「お。洸介じゃねえか」
いつも使っているピックを手に取ったこうちゃんと店内をぶらついていたら、重低音な声に呼び止められた。
ベースみたいな、よく知っている声。
「どうも」
こうちゃんがぺこりと小さく頭を下げた。
それといっしょに、見えないところにある手にぐいっと引き寄せられた。
優しい力。こうちゃんの手。
脇坂さんはミスターグリッターのオーナーさんでもあるけど、この楽器屋の店長さんを本業としている。

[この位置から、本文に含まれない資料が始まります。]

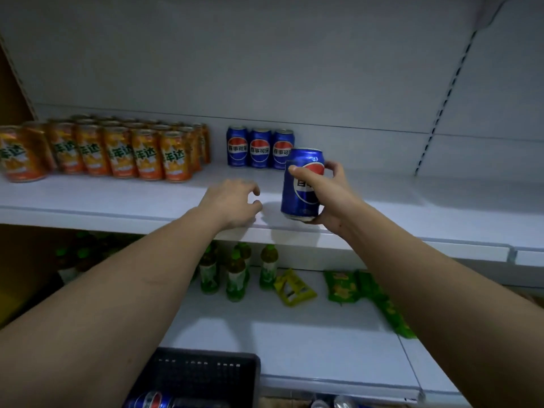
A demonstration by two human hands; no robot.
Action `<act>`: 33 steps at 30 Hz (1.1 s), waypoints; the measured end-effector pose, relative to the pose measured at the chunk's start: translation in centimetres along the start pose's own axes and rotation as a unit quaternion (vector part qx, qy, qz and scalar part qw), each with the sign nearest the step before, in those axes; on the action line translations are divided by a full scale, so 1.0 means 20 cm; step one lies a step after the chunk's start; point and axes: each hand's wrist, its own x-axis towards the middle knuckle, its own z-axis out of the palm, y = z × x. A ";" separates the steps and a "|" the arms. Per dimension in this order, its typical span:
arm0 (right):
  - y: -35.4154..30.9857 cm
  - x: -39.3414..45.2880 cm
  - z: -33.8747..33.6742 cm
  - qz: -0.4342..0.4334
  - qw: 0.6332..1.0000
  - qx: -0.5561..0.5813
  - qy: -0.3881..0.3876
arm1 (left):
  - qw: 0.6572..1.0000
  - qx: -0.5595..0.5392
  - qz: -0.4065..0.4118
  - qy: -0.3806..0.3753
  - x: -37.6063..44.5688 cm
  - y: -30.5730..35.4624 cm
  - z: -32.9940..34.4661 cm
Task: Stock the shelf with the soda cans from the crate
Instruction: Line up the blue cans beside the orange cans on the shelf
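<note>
1. The right hand (325, 189) grips a blue soda can (301, 184), thumb across its front and fingers curled round the far side; the can is upright, slightly tilted, over the front part of the white shelf (147, 198). Whether its base touches the shelf cannot be told.
2. The left hand (232, 201) holds nothing; its fingers are loosely curled and it is at the shelf's front edge, just left of the held can.
3. Three more blue cans (260, 148) stand in a row at the back of the shelf, just behind the held one.
4. A block of orange cans (117, 151) fills the shelf's left side.
5. A dark crate (203, 375) sits at the bottom, with a blue can (151, 400) showing in it.
6. The lower shelf (294, 334) carries green bottles (235, 275) and green snack packets (343, 287).
</note>
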 end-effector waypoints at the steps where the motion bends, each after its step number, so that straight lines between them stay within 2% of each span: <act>1: 0.01 0.06 0.00 0.001 1.000 0.000 0.011 | 1.000 -0.011 -0.001 -0.010 0.06 0.00 0.04; 6: 0.08 0.40 -0.04 -0.045 0.995 -0.027 0.088 | 0.997 -0.072 0.001 -0.015 0.26 -0.01 0.20; 10: 0.12 0.67 -0.08 -0.122 0.982 -0.013 0.146 | 0.999 -0.045 0.014 -0.025 0.31 -0.02 0.27; 15: 0.14 1.03 -0.04 -0.150 0.967 -0.012 0.205 | 0.998 -0.048 0.017 -0.020 0.29 -0.02 0.28; 20: 0.18 1.31 -0.03 -0.175 0.944 -0.114 0.256 | 0.998 -0.056 0.012 -0.014 0.29 -0.02 0.29; 28: 0.27 1.44 -0.02 -0.231 0.925 -0.194 0.232 | 0.998 -0.062 0.011 -0.012 0.28 -0.02 0.28; 33: 0.28 1.44 -0.03 -0.227 0.919 -0.224 0.231 | 0.997 -0.069 0.011 -0.010 0.27 -0.02 0.28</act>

彼のおじいさんの代から続くお店で、もとは楽器屋だけだったのを、脇坂さんが改築してスタジオありきのものにしたんだって。
地元のバンドマンたちはだいたいここのスタジオで練習するし、この店で機材をそろえている。
脇坂さんは本当にボス。
こうちゃんにとっても、もちろんボスだ。
「それにしても季沙ちゃんの制服姿はいつ見てもイイね、そそるね」
またこういうこと言う!
そそるってなんですか!
と、プンスカする前に、こうちゃんがもう一度わたしの手首を小さく引っぱった。
「うお、すんげえ無言の圧力、コワ」
脇坂さんがからりと笑い、こうちゃんがムッとした顔をした。
絶対的ボスにもこういう態度を平気でとれてしまうところ、心配になるけど、いまのはわたしを守ってくれてようとしているのかと思うとちょっとうれしい。
こうちゃんは過保護だな。
わたしもこうちゃんに対して、とても過保護だと思うけど。